The Copilot landscape is the area most actively evolving; consult current Microsoft guidance.

Device licences. For specific scenarios:

  • Operations Device — for shared shop floor terminals.
  • Activity — limited transaction-based access.

Device licences trade per-user flexibility for shared-device cost efficiency.

Team Member licences. A small, cheap licence for limited access:

  • Read most data.
  • Update a few specific scenarios (time entry, expenses).
  • Approve workflows.
  • Limited create/update rights.

The Team Member licence has tightened over the years — historically generous, increasingly restricted. Always verify current Team Member rights for your scenario.

External user licences.

  • Power Pages capacity — for customer / partner portals; per-authenticated-user or per-page-view.
  • Entra External ID — for B2C auth.

For high-volume customer-facing scenarios, capacity licences can be significant.

Business Central licence model (different from CE/F&O).

  • Essentials — smaller SMB tier.
  • Premium — adds Service Management, Manufacturing.
  • Team Member — limited access.

Business Central pricing is generally lower per user than F&O; SMB-friendly.

F&O specifics.

  • Activity user — limited functions.
  • Self-service user — even more limited.
  • Operations Device — shared.

Plus the standard full user. F&O licensing is granular; legal entity scope, server count, and other factors play in.

Storage and capacity.

  • Dataverse storage — Database, File, Log.
  • Per-licence allocation — base licences contribute storage entitlement.
  • Overage — additional purchased capacity.
  • AI Builder credits — for AI prompts and models.
  • Power Automate capacity — for premium connectors and large-scale flows.

Storage is metered; large tenants outgrow base allocation and need top-up.

Power Apps and Power Automate.

  • Standalone Power Apps — per-app or per-user.
  • Premium connectors require premium tier.
  • Power Apps included with Dynamics licences for Dynamics-related scenarios.

The "what's included" question is nuanced and shifts. Get specific licensing guidance per scenario.

Industry accelerators / templates.

  • Healthcare Cloud, Retail Cloud, Sustainability — Microsoft industry clouds bundling Dynamics + adjacent products.
  • Different pricing models per industry cloud.

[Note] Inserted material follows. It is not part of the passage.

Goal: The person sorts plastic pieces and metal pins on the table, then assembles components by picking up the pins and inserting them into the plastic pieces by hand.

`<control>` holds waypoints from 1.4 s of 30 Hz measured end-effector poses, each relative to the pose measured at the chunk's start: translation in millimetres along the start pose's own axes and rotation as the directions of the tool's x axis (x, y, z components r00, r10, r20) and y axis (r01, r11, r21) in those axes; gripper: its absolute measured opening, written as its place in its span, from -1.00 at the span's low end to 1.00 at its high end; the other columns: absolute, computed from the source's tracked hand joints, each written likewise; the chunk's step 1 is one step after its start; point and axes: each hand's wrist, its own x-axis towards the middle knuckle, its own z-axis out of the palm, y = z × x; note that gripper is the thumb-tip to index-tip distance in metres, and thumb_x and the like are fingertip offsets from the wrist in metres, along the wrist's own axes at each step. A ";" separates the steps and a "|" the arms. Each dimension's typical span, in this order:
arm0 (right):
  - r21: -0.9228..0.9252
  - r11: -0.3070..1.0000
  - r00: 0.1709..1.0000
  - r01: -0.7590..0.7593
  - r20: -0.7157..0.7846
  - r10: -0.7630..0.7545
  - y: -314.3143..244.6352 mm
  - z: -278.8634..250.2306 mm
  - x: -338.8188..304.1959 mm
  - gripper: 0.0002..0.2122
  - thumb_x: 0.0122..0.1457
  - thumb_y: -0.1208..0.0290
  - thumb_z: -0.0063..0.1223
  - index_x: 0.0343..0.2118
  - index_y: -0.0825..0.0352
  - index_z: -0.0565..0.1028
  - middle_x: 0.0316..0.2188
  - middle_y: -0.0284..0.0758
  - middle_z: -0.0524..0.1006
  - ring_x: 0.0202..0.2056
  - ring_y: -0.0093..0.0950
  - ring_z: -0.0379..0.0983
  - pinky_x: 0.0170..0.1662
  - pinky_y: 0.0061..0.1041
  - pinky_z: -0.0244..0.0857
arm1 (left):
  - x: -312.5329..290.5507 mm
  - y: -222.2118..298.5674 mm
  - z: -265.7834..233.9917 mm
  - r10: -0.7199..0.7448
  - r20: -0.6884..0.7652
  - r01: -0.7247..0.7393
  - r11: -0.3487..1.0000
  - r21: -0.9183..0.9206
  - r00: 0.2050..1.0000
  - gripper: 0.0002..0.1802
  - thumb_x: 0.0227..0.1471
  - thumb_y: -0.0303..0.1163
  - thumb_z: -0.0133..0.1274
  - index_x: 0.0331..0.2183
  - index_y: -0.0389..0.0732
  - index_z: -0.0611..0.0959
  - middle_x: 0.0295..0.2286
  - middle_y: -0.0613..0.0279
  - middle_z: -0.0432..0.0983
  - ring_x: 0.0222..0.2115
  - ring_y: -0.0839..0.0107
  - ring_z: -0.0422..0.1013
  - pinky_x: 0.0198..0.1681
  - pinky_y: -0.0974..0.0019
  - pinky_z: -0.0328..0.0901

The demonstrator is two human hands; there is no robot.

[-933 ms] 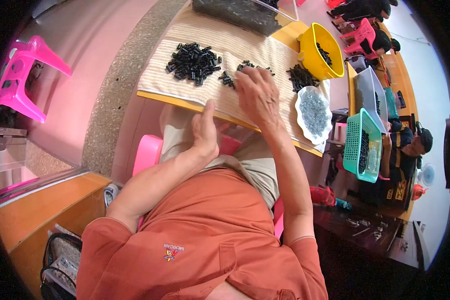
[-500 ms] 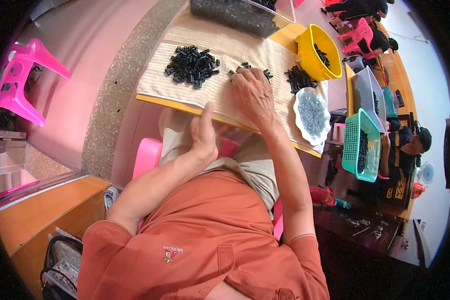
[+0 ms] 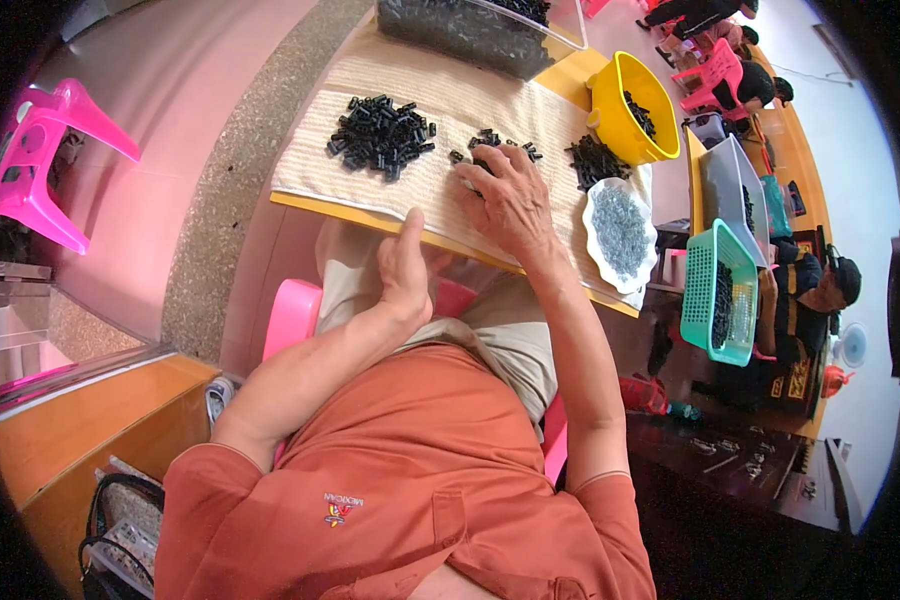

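My right hand [image 3: 513,200] is palm down over a small cluster of short black tubular pieces [image 3: 487,140] on the towel-covered table. Its fingers are bent and apart, touching or just above the pieces; what lies under the palm is hidden. My left hand [image 3: 406,268] hovers at the table's near edge, fingers extended, holding nothing visible. A larger heap of the black pieces [image 3: 382,135] lies to the left. On the right, thin black parts [image 3: 598,162] form another pile, and beside it a white scalloped dish [image 3: 649,243] holds many small clear pieces.
A clear plastic bin [image 3: 460,45] of black parts stands at the back, with a yellow basin [image 3: 610,90] to its right. Farther right are a green basket [image 3: 703,290] and a seated person [image 3: 805,290]. A pink stool [image 3: 45,170] stands at left.
My right hand has drawn slightly toward me, its fingers spreading more, and more of the small cluster now shows beyond them. My left hand has barely moved.
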 end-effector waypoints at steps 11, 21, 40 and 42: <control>-0.020 0.988 0.987 -0.153 -0.044 0.152 16.3 7.9 -0.1 -0.83 0.06 0.43 0.14 -0.25 0.24 0.60 -0.15 -0.35 0.54 -0.07 -0.26 0.40 -0.03 -0.30 0.34 | -1.1 -0.7 1.9 -0.006 -0.018 0.006 1.000 -0.007 1.000 -0.49 0.12 0.04 0.11 -0.12 -0.17 0.43 -0.21 0.23 0.43 -0.19 0.36 0.39 -0.20 0.14 0.40; 0.032 0.999 0.995 -0.039 0.088 0.036 8.4 18.0 20.5 -0.76 0.00 0.47 0.11 -0.21 0.25 0.59 -0.18 -0.35 0.59 -0.03 -0.23 0.38 0.04 -0.30 0.30 | -0.5 -0.3 1.6 -0.007 -0.018 0.007 1.000 -0.005 1.000 -0.57 0.13 0.03 0.08 -0.17 -0.13 0.50 -0.24 0.27 0.44 -0.24 0.41 0.39 -0.26 0.22 0.40; 0.026 0.983 0.983 -0.183 0.007 0.183 10.5 -4.4 5.7 -0.86 0.04 0.50 0.13 -0.30 0.27 0.59 -0.33 -0.30 0.56 -0.17 -0.27 0.44 -0.12 -0.34 0.37 | -15.7 -4.8 -2.7 -0.101 0.001 0.100 0.984 0.145 0.995 -0.61 0.11 0.02 0.13 -0.25 -0.08 0.48 -0.39 0.38 0.41 -0.36 0.49 0.37 -0.35 0.31 0.33; 0.089 0.976 0.980 -0.197 -0.014 0.199 4.3 -10.4 3.6 -0.87 0.04 0.49 0.17 -0.31 0.28 0.59 -0.35 -0.29 0.57 -0.21 -0.27 0.46 -0.15 -0.34 0.37 | -31.9 6.3 -1.5 -0.196 -0.048 0.202 0.959 0.201 0.979 -0.68 0.14 -0.01 0.11 -0.31 -0.05 0.49 -0.47 0.42 0.39 -0.42 0.53 0.36 -0.40 0.36 0.29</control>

For industry-specific deployments, evaluate industry cloud vs piecing together components.

Volume discounts.

  • Enterprise Agreement (EA) — large-customer discount tiers.
  • CSP (Cloud Solution Provider) — partner-resold; flexible commitment.
  • Direct online — list price, simpler procurement.

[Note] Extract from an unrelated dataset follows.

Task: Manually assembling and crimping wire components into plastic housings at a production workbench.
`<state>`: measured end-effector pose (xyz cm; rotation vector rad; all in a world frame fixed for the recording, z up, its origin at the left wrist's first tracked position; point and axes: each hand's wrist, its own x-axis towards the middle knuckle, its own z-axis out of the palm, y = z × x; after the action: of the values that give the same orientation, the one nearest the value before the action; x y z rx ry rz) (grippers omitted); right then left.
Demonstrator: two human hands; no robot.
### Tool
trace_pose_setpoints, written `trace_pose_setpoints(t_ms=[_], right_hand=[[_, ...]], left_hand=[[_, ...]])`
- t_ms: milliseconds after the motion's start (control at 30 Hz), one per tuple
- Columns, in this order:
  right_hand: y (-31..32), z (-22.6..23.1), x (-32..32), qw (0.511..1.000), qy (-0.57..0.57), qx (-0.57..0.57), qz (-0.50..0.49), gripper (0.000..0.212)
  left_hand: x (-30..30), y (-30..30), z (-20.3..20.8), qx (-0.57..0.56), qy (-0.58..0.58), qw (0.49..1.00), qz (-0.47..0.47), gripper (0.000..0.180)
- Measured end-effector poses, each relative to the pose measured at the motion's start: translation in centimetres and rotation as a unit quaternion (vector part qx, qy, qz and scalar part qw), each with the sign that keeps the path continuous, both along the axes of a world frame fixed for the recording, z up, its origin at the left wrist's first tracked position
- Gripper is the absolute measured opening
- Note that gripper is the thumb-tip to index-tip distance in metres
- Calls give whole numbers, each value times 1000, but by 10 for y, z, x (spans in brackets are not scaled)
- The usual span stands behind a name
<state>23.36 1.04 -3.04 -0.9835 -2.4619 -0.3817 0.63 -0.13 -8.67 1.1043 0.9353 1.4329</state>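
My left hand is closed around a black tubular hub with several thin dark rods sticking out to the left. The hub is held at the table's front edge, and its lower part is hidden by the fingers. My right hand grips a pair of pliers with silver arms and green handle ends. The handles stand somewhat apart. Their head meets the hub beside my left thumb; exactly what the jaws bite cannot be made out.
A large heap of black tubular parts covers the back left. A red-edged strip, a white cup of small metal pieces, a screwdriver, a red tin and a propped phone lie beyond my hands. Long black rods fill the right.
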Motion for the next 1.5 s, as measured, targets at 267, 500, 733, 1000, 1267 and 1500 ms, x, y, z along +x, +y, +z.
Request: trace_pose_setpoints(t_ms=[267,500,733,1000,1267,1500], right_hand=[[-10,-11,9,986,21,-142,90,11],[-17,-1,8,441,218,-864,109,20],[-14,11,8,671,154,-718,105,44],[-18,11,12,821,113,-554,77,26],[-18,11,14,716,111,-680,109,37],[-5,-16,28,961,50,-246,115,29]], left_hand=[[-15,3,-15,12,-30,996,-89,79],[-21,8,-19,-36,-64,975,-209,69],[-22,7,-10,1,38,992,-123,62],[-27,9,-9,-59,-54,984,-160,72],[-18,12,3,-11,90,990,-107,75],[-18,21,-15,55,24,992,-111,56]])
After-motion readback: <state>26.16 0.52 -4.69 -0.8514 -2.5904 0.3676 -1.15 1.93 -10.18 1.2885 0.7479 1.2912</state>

For organisations with 100+ Dynamics users, EA or CSP discounts are material.

Free trials. Most apps offer 30-day trials; useful for evaluation, not for long-term cost reduction.

Common licensing pitfalls.

  • Wrong base licence. Users with Sales as base but heavier Finance usage; should have Finance base.
  • Premium when Enterprise suffices. Paying for AI features that aren't adopted.
  • Team Member abuse. Trying to use Team Member for full-user activities; non-compliant.
  • External users not licensed. Customer portal users without correct capacity licences.
  • Capacity underestimated. Tenant grows; storage overruns trigger surprise costs.
  • Copilot complexity. Multiple Copilots; unclear which licences cover which features.

Operational guidance.

  • Annual licence true-up. Review usage; adjust quantities.
  • Quarterly review for fast-growing teams. Avoid surprise non-compliance.
  • License management tool. Microsoft provides admin centre views; third-party tools (NetSpring, others) help at scale.

Strategic positioning. Licence cost is significant — typically multiple percent of total cost of ownership over 5 years. Optimisation isn't about finding cheaper licences but about picking the right licence per user role:

  • Full users get base + appropriate attach.
  • Limited users get Team Member or activity licences.
  • External users get the right Power Pages or external ID capacity.
  • Premium tiers reserved for genuine AI adoption.

A licence audit every 12 months catches drift; significant savings are common from rightsizing. Microsoft's licensing publishes are extensive but moving; involve specialists for complex scenarios. Don't accept the partner's first proposal without challenging the licence assumptions — meaningful savings often available with care.